**WORK REQUIRED:** In every line of the records, look for "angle", then report how many lines have it and nothing else.

**DATA EXTRACTS:**
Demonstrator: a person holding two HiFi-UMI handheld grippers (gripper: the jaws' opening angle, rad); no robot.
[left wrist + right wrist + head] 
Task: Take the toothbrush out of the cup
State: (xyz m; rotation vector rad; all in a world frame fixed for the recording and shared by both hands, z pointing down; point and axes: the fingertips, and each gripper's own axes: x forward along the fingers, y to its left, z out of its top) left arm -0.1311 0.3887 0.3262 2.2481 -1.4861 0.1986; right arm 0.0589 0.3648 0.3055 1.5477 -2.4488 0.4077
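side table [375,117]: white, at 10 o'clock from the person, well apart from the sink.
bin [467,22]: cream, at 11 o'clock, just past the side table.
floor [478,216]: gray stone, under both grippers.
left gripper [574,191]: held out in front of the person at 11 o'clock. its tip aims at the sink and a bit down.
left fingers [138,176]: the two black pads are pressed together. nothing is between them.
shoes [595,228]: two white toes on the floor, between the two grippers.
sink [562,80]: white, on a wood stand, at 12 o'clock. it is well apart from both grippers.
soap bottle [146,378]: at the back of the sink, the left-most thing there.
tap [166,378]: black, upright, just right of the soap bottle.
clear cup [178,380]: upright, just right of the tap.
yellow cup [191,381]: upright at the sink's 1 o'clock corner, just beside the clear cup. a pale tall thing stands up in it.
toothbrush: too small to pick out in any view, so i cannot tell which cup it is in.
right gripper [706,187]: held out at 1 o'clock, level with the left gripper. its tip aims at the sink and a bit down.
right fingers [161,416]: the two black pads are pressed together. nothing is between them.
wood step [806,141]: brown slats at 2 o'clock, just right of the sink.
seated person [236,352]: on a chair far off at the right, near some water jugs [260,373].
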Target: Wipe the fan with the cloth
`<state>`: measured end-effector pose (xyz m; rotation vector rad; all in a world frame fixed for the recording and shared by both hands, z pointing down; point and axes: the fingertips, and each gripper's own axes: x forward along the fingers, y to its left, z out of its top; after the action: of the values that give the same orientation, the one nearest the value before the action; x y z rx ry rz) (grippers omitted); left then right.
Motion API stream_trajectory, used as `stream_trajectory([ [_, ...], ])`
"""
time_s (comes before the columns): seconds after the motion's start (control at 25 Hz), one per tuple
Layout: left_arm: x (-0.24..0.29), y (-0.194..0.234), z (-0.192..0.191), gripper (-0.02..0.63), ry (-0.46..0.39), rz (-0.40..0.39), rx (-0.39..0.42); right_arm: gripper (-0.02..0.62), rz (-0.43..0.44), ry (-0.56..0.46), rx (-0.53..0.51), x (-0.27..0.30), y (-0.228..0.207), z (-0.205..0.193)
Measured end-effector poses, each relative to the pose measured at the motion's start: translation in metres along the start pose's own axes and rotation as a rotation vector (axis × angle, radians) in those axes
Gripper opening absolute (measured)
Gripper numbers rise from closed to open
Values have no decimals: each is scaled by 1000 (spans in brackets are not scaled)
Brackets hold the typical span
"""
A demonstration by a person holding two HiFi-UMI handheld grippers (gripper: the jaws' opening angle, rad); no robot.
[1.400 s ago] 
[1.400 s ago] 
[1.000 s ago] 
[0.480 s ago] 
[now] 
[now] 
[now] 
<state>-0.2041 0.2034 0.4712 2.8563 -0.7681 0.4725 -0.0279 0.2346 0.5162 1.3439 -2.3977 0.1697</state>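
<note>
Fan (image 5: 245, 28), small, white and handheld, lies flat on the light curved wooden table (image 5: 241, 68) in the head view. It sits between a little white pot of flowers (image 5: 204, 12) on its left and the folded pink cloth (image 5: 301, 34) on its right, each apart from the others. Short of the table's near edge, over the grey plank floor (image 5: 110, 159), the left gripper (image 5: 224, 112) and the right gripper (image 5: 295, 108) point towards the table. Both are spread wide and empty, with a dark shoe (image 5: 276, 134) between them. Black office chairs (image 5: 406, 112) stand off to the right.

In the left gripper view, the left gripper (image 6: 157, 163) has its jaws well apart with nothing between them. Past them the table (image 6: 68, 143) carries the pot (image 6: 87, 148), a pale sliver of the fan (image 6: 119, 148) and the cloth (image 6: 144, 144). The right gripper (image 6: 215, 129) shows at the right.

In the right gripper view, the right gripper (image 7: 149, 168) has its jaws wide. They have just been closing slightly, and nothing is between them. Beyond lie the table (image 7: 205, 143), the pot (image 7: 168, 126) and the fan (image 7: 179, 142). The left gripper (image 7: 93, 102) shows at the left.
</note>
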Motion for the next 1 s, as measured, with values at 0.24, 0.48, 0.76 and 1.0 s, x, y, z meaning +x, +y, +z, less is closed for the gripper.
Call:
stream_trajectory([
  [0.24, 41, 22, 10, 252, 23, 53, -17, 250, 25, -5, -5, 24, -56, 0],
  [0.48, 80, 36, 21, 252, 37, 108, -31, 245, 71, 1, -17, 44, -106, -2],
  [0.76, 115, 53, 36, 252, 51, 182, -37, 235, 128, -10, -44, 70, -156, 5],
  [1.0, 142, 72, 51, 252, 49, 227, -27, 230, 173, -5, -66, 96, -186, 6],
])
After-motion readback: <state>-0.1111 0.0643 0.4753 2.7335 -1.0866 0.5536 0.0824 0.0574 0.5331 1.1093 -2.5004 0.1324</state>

**YOUR RESPONSE:** 3